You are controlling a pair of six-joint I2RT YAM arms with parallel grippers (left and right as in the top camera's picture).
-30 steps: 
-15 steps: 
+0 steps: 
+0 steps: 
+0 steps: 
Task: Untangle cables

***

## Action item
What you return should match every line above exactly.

## Solution for this problem
You are controlling a pair of six-joint I2RT YAM arms with parallel grippers (left and right as in the top camera's picture).
-30 steps: 
-15 steps: 
+0 steps: 
+0 steps: 
+0 steps: 
Task: Untangle cables

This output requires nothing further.